How to DDoS your own .NET app

Most people think about DDoS as something hostile. Someone floods your public API, your infrastructure starts to bend, and the conversation moves towards rate limiting, WAF rules, autoscaling, caching, and traffic filtering. That version is real, but it is not the only version. A lot of production systems get overloaded by their own code.
No attacker. No botnet. No suspicious traffic pattern from the outside. Just a set of reasonable engineering decisions that combine badly under load. A retry policy that looked sensible in development. A background worker that pulls too quickly. A health check that calls real dependencies every few seconds. A startup routine that warms every cache across every pod at the same time. A request path that fans out to five downstream services and assumes they will all keep up. Individually, these choices can look fine. Together, they can create the same look as an attack.
The app becomes its own traffic multiplier
The simplest way to accidentally DDoS your own app is to make one request turn into many. A request comes into your API. The endpoint calls a profile service, a pricing service, a permissions service, a feature flag service, and a database. Each one is fast enough during normal traffic, so nobody worries too much. Then traffic doubles. The incoming traffic doubles, but the outbound traffic does not just feel like it doubles. Every request now carries a fan-out cost. If one downstream dependency starts to slow down, the request duration increases. Longer requests stay in flight for longer. More work piles up. Thread pool pressure increases. Connection pools stay busy. Retries start. The system begins producing extra load while already struggling with the original load. This is how self-inflicted overload often starts. The problem is rarely one bad line of code. It is usually a multiplier hidden inside a perfectly normal request path.
A common version:
app.MapGet("/dashboard/{userId:guid}", async (
Guid userId,
IUserClient users,
IOrdersClient orders,
IFeatureClient features,
IRecommendationClient recommendations,
CancellationToken stopToken) =>
{
var userTask = users.GetUser(userId, stopToken);
var ordersTask = orders.GetRecentOrders(userId, stopToken);
var featuresTask = features.GetEnabledFeatures(userId, stopToken);
var recommendationsTask = recommendations.GetRecommendations(userId, stopToken);
await Task.WhenAll(userTask, ordersTask, featuresTask, recommendationsTask);
return Results.Ok(new DashboardResponse(
await userTask,
await ordersTask,
await featuresTask,
await recommendationsTask));
});
At a glance, this looks good.

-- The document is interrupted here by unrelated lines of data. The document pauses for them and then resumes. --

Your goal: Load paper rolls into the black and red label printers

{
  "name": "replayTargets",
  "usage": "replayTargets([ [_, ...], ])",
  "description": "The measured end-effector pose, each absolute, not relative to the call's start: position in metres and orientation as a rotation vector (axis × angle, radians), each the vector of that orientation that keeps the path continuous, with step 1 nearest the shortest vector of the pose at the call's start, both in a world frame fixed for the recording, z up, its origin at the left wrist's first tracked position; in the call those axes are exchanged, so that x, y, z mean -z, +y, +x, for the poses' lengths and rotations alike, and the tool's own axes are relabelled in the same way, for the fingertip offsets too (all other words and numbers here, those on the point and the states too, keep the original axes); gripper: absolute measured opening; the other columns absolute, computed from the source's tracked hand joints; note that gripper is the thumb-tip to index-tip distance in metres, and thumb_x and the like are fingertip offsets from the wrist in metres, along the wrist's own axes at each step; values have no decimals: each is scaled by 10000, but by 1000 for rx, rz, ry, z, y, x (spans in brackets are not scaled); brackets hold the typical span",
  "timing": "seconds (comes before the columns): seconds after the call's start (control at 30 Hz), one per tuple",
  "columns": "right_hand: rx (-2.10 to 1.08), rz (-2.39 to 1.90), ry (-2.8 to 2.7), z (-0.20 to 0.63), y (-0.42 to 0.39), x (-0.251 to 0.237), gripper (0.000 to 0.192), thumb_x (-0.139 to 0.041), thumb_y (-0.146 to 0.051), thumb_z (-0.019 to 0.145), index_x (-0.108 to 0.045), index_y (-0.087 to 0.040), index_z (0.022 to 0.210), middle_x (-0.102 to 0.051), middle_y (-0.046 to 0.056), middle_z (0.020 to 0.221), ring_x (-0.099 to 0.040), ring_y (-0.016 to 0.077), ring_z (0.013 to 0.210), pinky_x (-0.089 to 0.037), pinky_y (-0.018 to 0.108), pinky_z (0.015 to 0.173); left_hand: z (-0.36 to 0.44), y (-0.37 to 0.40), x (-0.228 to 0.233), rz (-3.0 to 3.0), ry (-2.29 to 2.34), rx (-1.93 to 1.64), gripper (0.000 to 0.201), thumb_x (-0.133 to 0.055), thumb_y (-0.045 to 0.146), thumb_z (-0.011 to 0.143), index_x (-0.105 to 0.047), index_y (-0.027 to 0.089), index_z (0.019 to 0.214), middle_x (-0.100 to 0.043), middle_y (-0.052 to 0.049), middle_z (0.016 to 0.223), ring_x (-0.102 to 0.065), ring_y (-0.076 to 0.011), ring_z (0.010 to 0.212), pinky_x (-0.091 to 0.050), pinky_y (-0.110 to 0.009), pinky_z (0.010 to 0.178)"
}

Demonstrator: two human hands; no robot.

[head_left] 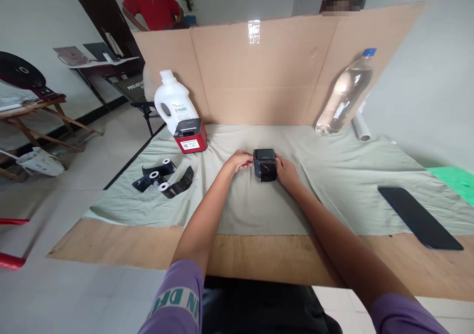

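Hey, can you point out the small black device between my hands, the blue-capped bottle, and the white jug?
Small black device (265,165): head view, middle of its body.
Blue-capped bottle (346,96): head view, middle of its clear side.
White jug (179,101): head view, its body, right of the handle.

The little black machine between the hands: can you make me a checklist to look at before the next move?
1. Right hand touching the black machine: ok, at its right side.
2. Left hand touching it too: cannot tell, but the fingers are right by it.
3. Black rolls wound up neatly: not ok, loose tails stick out.
4. Water bottle capped: ok, blue cap on.
5. Machine switched on: cannot tell.
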State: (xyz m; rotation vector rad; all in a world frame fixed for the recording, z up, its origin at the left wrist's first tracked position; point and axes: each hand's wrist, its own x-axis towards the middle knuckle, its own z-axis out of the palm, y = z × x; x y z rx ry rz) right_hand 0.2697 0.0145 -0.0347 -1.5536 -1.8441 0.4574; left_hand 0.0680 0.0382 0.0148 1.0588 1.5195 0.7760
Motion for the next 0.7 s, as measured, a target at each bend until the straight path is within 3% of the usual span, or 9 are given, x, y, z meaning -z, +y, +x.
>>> replayTargets([
  [0.2, -435, -1550, -1868, 268, 15, 35, 558, -260, -372, 1025, -572, -154, 1434, -665, 123, 1340, -597, 320, 1251, -435, 471, 1078, 71, 37, -16, 1070, 1567, -776, 93, -653, 33, 714, -627, 122, 717, -585, 10, 560, -599, -91, 556, -386, -174, 499],
  [0.37, -443, -1532, -1873, 270, 15, 35, 553, -268, -372, 1024, -574, -154, 1430, -659, 131, 1350, -602, 317, 1241, -433, 474, 1075, 70, 37, -14, 1105, 1536, -787, 86, -651, 42, 710, -642, 118, 749, -601, -2, 599, -602, -100, 558, -361, -183, 493],
  [0.53, -434, -1514, -1872, 271, 15, 36, 552, -271, -375, 1020, -579, -163, 1426, -675, 121, 1328, -615, 307, 1222, -451, 467, 1056, 64, 40, -13, 1193, 1488, -876, 89, -656, 108, 713, -708, 130, 781, -601, 9, 607, -490, -78, 480, -299, -208, 469],
  [0.7, -417, -1524, -1873, 270, 14, 35, 568, -272, -383, 1018, -589, -130, 1414, -673, 149, 1323, -621, 317, 1222, -448, 464, 1062, 61, 47, -6, 1277, 1508, -1023, 75, -723, 174, 685, -760, 135, 736, -679, -18, 660, -593, -139, 647, -443, -251, 651],
])
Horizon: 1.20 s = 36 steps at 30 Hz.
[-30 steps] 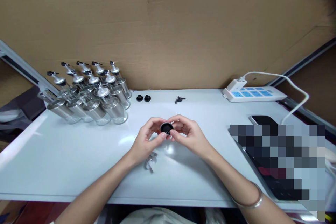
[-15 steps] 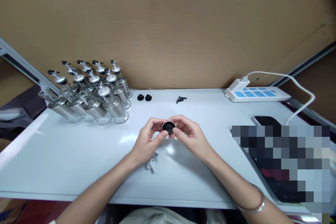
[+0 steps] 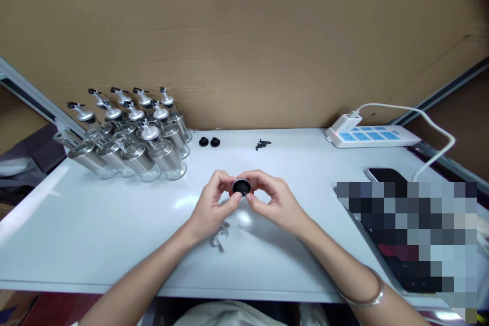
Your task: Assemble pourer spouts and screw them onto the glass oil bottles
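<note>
Between both hands, above the middle of the table, is a small round cap (image 3: pixel 241 187) with a silver rim and a black inside facing me. My left hand (image 3: pixel 216 201) pinches its left side, thumb at the lower edge. On the other side my right hand (image 3: pixel 269 194) grips it between thumb and fingers. A small clear or silvery piece (image 3: pixel 220 237) lies on the table by my left wrist, partly hidden. Farther back sit two black round stoppers (image 3: pixel 209 141) and a few thin black pieces (image 3: pixel 263 144).
Several glass bottles with steel sleeves (image 3: pixel 134 155), many topped by silver pourers, crowd the left of the white table (image 3: pixel 95 234). At right are a power strip (image 3: pixel 374 136) with a white charger and cable, a phone (image 3: pixel 385 175) and a blurred-out area. Cardboard (image 3: pixel 267 46) stands behind.
The cap has turned slightly in my fingers, its black inside now showing rounder, and my right thumb has shifted toward its lower edge. Both hands keep their hold.
</note>
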Available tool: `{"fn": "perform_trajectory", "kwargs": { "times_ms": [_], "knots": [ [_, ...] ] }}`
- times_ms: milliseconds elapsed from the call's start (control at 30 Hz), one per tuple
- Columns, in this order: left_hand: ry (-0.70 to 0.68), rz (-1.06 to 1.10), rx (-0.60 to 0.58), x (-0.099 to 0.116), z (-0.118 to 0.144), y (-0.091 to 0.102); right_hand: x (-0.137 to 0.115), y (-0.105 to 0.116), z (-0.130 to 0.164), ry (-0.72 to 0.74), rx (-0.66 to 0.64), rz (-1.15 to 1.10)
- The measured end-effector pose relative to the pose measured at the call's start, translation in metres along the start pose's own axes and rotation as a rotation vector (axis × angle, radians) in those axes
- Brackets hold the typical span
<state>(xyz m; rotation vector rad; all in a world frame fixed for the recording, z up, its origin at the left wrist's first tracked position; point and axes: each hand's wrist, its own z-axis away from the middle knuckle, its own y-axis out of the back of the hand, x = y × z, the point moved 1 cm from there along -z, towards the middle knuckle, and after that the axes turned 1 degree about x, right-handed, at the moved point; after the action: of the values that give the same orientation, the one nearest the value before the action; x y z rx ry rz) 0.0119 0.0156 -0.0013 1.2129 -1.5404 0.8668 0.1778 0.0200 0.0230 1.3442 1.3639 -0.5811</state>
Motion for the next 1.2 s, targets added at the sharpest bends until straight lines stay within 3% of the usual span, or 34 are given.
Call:
{"fn": "perform_trajectory", "kwargs": {
  "times_ms": [333,667,967,1200],
  "knots": [
    [-0.188,-0.267,0.060,0.002,-0.001,0.000,0.002,0.001,0.000,0.032,-0.048,-0.100],
    [-0.338,-0.422,0.024,0.011,-0.002,0.000,0.007,0.005,0.000,-0.088,-0.002,-0.142],
    [-0.305,-0.480,0.031,0.007,-0.003,0.004,0.008,0.003,0.001,-0.117,-0.116,-0.078],
    [-0.304,-0.496,0.006,0.005,-0.004,0.007,0.005,0.014,-0.004,-0.088,-0.090,0.059]
  ]
}}
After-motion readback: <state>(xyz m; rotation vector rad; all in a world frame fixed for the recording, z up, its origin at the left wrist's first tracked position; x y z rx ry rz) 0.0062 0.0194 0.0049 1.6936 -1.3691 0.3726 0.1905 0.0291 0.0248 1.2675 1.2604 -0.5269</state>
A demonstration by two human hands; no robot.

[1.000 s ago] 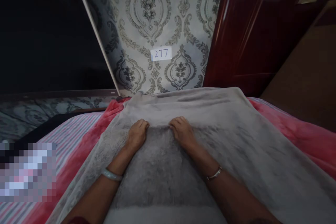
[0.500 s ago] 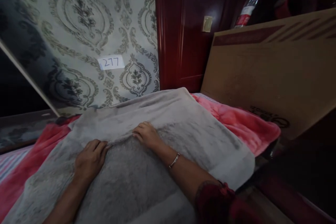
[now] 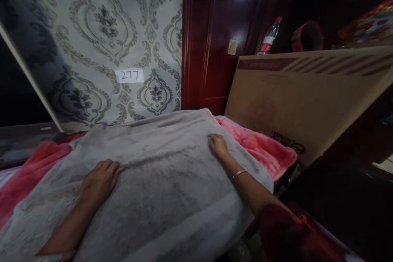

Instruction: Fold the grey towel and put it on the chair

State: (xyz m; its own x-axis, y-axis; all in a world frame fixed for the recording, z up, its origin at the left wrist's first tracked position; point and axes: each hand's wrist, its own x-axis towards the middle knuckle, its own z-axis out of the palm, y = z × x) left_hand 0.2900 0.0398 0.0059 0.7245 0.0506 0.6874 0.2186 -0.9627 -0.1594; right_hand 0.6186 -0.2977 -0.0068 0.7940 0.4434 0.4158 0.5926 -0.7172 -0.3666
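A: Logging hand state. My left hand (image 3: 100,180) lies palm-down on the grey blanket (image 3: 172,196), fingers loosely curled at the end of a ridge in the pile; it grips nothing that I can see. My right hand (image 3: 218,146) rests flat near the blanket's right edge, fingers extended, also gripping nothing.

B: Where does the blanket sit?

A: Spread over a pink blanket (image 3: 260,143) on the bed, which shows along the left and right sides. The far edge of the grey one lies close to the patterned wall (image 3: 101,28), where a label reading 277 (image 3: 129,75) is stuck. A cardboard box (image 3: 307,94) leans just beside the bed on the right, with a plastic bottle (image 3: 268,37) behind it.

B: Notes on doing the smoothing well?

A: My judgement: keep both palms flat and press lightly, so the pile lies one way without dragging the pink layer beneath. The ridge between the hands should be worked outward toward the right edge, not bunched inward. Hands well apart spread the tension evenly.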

The calls are independent. Task.WhenAll reduces latency. The endpoint avoids blocking. The hidden question is what happens at scale. One thousand incoming requests are now four thousand outbound calls. If each outbound call has retries, the real number can be much higher. If every instance does the same thing at the same time, the downstream services feel the multiplied traffic before your own API does. Parallelism is useful, but unbounded parallelism is one of the easiest ways to turn normal load into a traffic storm.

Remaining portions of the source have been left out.